Problem statement:
Reproduce each line of the entries that carries "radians".

───── Available data ─────

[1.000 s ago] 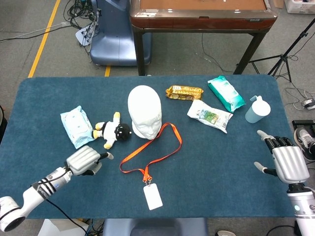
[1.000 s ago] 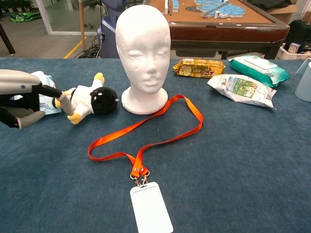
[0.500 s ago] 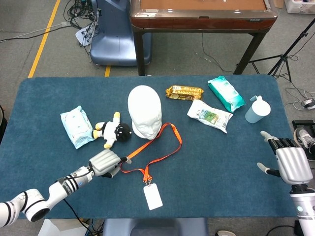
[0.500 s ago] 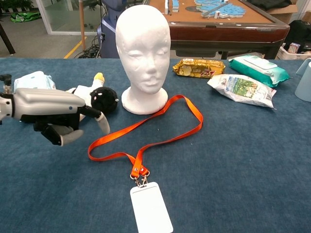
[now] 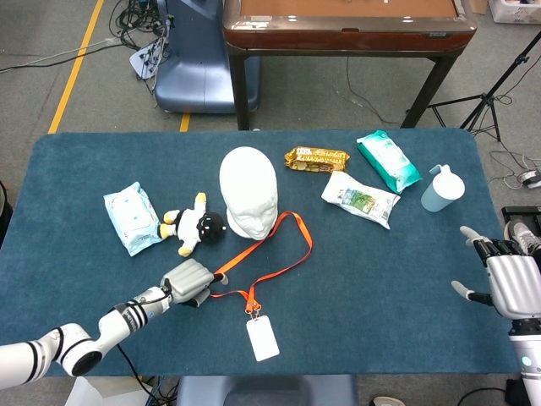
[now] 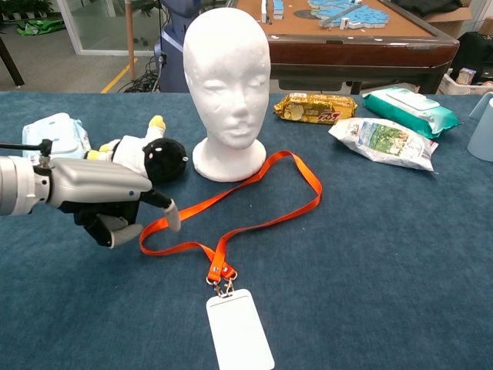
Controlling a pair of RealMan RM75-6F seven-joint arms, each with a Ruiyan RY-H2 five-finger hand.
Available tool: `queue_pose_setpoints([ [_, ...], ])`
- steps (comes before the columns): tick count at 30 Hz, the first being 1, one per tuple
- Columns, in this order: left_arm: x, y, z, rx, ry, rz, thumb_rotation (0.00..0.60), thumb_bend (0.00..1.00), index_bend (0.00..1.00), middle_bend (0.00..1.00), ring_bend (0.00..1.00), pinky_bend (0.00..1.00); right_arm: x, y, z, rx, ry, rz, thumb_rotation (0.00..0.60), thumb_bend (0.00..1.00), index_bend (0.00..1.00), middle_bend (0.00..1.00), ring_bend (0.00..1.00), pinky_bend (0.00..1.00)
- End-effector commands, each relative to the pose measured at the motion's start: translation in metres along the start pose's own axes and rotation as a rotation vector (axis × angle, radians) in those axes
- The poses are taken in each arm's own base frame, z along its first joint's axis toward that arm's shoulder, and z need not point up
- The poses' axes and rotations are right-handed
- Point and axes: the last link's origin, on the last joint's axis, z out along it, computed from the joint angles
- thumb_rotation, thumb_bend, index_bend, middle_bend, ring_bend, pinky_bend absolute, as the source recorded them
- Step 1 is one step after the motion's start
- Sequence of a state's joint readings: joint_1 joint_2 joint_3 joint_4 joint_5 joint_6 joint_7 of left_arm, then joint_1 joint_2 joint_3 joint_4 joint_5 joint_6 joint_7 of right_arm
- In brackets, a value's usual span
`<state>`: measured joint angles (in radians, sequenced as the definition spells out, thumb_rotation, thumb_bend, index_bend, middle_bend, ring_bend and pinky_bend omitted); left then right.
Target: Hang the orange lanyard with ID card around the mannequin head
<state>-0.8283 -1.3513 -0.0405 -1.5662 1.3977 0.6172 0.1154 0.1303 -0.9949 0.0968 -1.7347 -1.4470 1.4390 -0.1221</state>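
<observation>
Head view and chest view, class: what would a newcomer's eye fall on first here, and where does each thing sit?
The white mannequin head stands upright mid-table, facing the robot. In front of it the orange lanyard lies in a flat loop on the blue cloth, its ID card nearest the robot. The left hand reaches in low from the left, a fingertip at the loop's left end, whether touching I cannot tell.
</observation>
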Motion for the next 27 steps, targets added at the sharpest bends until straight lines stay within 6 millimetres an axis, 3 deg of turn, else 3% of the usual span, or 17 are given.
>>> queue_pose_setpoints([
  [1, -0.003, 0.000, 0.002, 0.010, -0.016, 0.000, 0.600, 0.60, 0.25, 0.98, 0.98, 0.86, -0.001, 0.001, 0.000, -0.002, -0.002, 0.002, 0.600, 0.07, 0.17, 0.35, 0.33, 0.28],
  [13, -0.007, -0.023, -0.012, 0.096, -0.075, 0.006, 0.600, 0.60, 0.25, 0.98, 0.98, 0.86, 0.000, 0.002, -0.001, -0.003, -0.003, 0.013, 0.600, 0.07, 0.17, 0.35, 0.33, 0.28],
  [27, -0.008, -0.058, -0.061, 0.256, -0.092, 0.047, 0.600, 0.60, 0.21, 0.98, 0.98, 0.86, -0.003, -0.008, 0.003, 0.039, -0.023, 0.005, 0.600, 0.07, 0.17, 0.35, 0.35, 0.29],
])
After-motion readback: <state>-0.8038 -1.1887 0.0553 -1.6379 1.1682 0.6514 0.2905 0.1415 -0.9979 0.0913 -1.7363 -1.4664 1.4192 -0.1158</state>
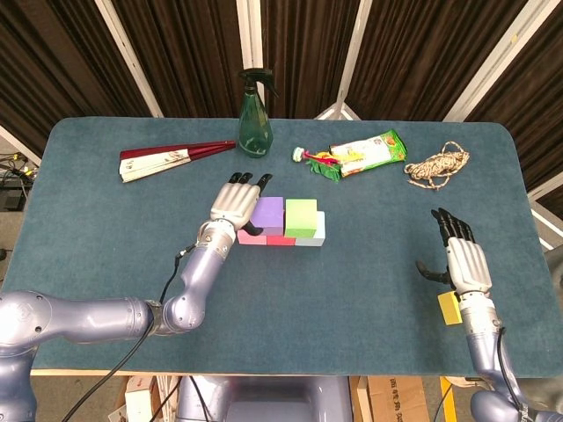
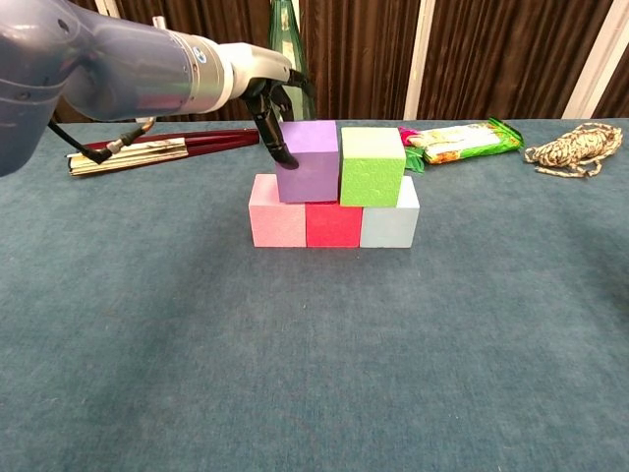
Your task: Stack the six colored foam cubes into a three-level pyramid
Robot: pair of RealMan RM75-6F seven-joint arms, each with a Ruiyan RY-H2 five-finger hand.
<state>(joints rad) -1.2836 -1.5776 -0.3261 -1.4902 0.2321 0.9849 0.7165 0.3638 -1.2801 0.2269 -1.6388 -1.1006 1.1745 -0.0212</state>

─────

Task result:
- End-effector commands, each relative to the pose measured at the motion's start: translation in metres along the start pose's own axes and rotation as a rotation vector (axis × angle, radians) in those axes
`<state>`: measured joint angles (in radians, sequenced as the definition spells out, thumb_rotation, thumb_bend, index_bend, middle_bend, ring_bend and pinky_bend omitted); left then right.

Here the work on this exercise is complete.